著者
竜岡 久枝
出版者
大阪大学
雑誌
若手研究(B)
巻号頁・発行日
2010

新生児期以降の乳児期における児とその母親を対象とし、児のお昼寝・夜寝の睡眠パターンの変遷過程と栄養との関連性について明らかにすることを研究目的とした。乳児の睡眠覚醒リズムは生体時計25時間周期のフリーランリズムを経て発達する(Kleitman, 1953)。その後、視交差上核にある体内時計本来の25時間周期は、明暗周期や母親の生活リズム等の環境要因の影響(time cue)を受け、覚醒・睡眠時間が分岐し夜間の睡眠が統合されて24時間周期の1日リズム(サーカディアンリズム)に発達する(Moor, 1985)。その乳児の睡眠覚醒リズムの発達メカニズムは、上記の脳幹網様体賦活系による睡眠-覚醒サイクルや、松果体でのメラトニン分泌の概日リズムの関与が考えられている。
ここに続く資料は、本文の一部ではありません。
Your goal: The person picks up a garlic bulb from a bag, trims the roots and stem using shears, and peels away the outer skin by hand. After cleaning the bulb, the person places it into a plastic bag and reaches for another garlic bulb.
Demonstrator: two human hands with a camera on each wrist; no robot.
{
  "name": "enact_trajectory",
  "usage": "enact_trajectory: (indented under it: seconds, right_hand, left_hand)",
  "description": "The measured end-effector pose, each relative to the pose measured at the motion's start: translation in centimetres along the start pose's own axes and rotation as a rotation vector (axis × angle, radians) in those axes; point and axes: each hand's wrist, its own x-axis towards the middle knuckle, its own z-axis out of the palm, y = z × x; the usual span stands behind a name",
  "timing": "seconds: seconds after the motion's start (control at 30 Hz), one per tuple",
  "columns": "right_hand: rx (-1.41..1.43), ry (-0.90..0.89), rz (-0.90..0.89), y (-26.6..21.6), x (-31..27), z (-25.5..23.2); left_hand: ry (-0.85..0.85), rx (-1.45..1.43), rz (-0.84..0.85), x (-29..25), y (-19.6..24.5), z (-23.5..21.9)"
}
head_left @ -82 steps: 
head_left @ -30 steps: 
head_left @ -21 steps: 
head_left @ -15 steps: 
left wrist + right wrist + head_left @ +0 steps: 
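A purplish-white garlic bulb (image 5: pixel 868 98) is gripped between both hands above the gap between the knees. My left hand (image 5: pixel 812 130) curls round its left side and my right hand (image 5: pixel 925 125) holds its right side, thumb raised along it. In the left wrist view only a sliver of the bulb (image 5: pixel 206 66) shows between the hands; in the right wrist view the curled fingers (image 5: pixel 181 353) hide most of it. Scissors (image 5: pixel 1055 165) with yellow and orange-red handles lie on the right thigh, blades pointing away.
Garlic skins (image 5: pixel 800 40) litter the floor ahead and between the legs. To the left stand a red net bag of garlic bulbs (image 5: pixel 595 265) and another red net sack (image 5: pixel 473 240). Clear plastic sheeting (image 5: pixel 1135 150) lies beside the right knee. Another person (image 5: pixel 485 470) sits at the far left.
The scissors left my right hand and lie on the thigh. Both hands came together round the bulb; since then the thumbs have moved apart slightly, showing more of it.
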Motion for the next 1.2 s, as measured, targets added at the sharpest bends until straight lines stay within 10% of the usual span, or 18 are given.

メラトニンは生物の概日リズムを形成するホルモンであり、その合成は外界からの光刺激と中枢の内因性リズムによって調整され、概日リズムを形成している(生山,1995)。メラトニンは血漿、唾液、尿等といった生体物質中に存在し、それらは高速液体クロマトグラフィーやガスクロマトグラフ質量分析、及び放射性免疫検定法により定量可能である。生体試料によっては放射性免疫検定法による報告のみで、測定者への生体侵襲のない測定方法は報告が見あたらない。そこで今回、母親の生体試料中のメラトニン量の測定方法を確立することを課題とした。ELISA法による測定方法について検討したので報告する。メラトニン測定は測定キット(IBL社製)を使用した。生体試料からのメラトニン抽出およびメラトニン誘導体の生成はM.KollmanやH.Kimata等の方法を参考にした。メラトニン標準濃度をサンプルとして既知濃度をトレースし、測定可否を検討した。先行研究から生体試料中のメラトニン濃度は5.2pg/mLであることから、キットの検出限界および検量線から検出限界を測定すると、測定に必要な検出限界は3pg/mL、定量限界は300pg/mLとなった。また、測定に必要なサンプル量は5-10mlとなった。